### Your instructions:
Take the lines in the listing below from the line with "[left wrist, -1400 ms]" up to and including the line with "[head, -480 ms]" and set them down exactly, skipping pictures and adding nothing.

### Data provided:
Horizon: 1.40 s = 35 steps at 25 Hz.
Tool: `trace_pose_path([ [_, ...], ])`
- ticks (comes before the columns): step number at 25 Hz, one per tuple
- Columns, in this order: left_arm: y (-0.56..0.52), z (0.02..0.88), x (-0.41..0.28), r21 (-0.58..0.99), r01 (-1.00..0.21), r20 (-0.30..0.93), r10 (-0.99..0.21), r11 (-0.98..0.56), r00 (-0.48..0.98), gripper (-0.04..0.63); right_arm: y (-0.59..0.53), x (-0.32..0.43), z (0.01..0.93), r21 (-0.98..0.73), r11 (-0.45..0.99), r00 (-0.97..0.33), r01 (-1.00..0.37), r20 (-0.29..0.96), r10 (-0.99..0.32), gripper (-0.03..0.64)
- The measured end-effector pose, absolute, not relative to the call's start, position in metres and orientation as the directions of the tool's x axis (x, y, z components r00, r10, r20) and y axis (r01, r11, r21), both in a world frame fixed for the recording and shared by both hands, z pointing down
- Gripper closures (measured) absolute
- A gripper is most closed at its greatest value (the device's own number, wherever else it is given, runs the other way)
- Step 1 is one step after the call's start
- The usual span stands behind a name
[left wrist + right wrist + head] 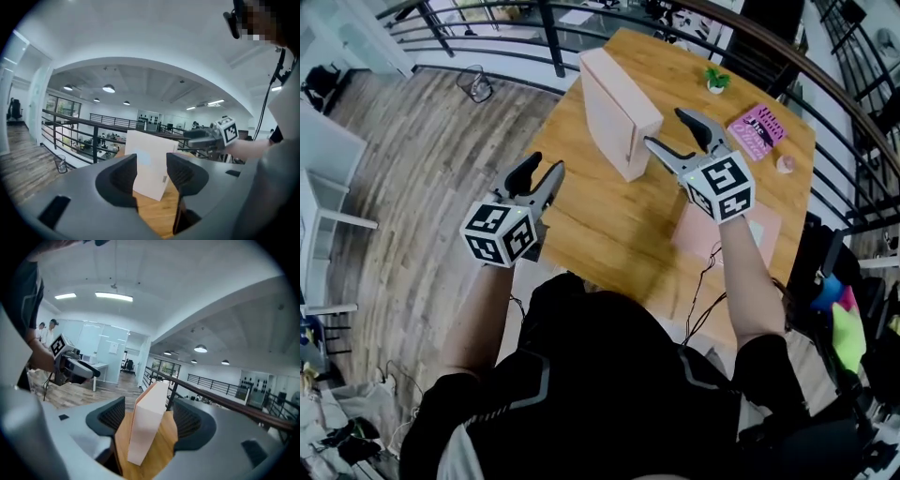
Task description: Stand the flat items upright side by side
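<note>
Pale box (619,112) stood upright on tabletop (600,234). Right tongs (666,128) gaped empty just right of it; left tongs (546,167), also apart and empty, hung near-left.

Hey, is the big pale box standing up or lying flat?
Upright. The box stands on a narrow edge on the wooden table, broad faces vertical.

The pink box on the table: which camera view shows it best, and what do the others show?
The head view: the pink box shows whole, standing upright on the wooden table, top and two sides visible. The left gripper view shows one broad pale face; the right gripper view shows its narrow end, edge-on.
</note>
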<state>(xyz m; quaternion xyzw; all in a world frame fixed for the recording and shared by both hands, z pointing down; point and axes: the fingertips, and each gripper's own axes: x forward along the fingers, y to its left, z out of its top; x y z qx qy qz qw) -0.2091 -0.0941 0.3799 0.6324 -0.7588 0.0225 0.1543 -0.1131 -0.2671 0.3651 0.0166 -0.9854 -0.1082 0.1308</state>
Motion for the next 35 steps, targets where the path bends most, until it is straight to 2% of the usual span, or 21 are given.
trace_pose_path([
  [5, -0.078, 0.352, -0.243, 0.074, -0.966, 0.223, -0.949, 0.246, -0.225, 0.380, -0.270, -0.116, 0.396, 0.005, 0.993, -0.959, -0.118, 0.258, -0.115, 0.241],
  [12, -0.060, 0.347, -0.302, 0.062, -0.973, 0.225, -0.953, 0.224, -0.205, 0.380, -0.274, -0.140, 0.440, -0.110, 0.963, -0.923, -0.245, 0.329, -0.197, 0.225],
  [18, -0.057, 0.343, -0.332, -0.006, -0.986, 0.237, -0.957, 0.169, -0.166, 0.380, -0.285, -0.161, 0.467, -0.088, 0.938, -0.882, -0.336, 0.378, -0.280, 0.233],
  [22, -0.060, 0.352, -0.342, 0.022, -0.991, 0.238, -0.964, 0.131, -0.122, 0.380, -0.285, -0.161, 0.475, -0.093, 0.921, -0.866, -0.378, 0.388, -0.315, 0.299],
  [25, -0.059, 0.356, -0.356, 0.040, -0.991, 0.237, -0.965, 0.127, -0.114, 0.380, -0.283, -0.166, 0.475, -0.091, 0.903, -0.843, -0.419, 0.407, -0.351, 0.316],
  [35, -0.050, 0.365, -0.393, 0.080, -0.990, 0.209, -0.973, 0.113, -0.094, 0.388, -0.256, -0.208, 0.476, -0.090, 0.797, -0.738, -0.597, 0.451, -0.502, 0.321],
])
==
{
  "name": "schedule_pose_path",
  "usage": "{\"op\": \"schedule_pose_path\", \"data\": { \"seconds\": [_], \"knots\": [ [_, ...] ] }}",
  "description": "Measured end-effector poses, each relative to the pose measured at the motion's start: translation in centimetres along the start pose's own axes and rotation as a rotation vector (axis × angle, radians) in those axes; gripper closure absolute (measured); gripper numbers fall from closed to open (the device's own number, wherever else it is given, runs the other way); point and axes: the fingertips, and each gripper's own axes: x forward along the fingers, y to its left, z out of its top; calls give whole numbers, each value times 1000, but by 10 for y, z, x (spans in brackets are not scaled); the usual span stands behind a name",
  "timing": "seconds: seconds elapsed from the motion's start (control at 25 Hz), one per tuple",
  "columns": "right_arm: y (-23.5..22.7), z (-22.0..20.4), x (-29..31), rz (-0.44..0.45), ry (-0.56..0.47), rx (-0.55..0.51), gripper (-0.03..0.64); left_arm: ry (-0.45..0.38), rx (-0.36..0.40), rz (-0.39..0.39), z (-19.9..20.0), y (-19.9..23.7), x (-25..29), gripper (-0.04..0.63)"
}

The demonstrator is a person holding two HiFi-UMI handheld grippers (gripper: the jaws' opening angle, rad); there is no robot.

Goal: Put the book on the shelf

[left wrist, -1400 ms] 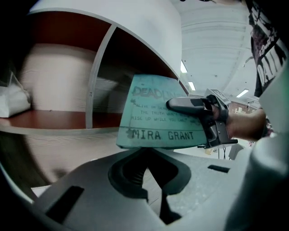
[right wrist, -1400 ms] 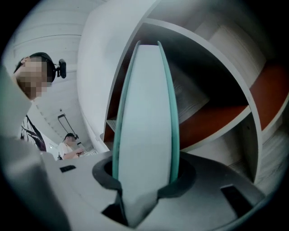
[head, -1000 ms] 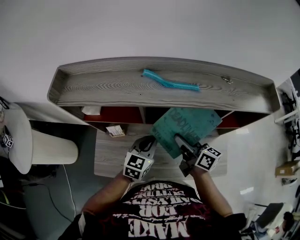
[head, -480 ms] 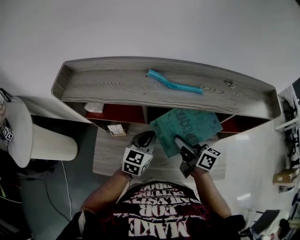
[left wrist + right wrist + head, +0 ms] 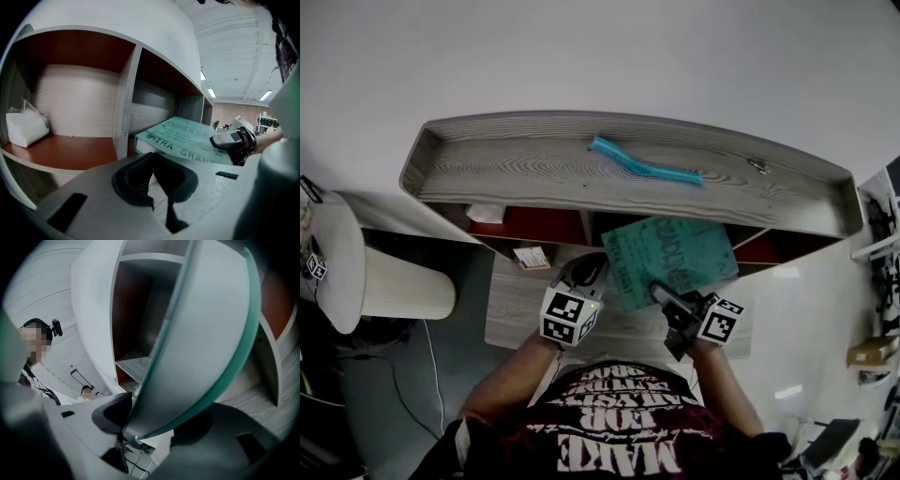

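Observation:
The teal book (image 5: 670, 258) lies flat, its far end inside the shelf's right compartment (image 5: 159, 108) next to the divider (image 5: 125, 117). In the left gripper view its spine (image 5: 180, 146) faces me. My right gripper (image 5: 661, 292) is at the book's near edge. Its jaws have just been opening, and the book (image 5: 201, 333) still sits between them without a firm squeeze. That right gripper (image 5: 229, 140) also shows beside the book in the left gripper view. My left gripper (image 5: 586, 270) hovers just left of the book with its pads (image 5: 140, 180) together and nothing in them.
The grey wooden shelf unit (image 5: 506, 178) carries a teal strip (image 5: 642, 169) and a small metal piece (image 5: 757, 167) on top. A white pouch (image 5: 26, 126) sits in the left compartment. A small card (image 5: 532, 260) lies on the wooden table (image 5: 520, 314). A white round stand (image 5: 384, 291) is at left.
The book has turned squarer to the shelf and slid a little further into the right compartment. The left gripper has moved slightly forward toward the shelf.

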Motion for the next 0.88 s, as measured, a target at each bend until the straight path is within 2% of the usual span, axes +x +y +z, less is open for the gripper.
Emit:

### Written response:
[left wrist, -1400 ms] 
[right wrist, -1400 ms] 
[head, -1000 ms] 
[head, -480 ms] 

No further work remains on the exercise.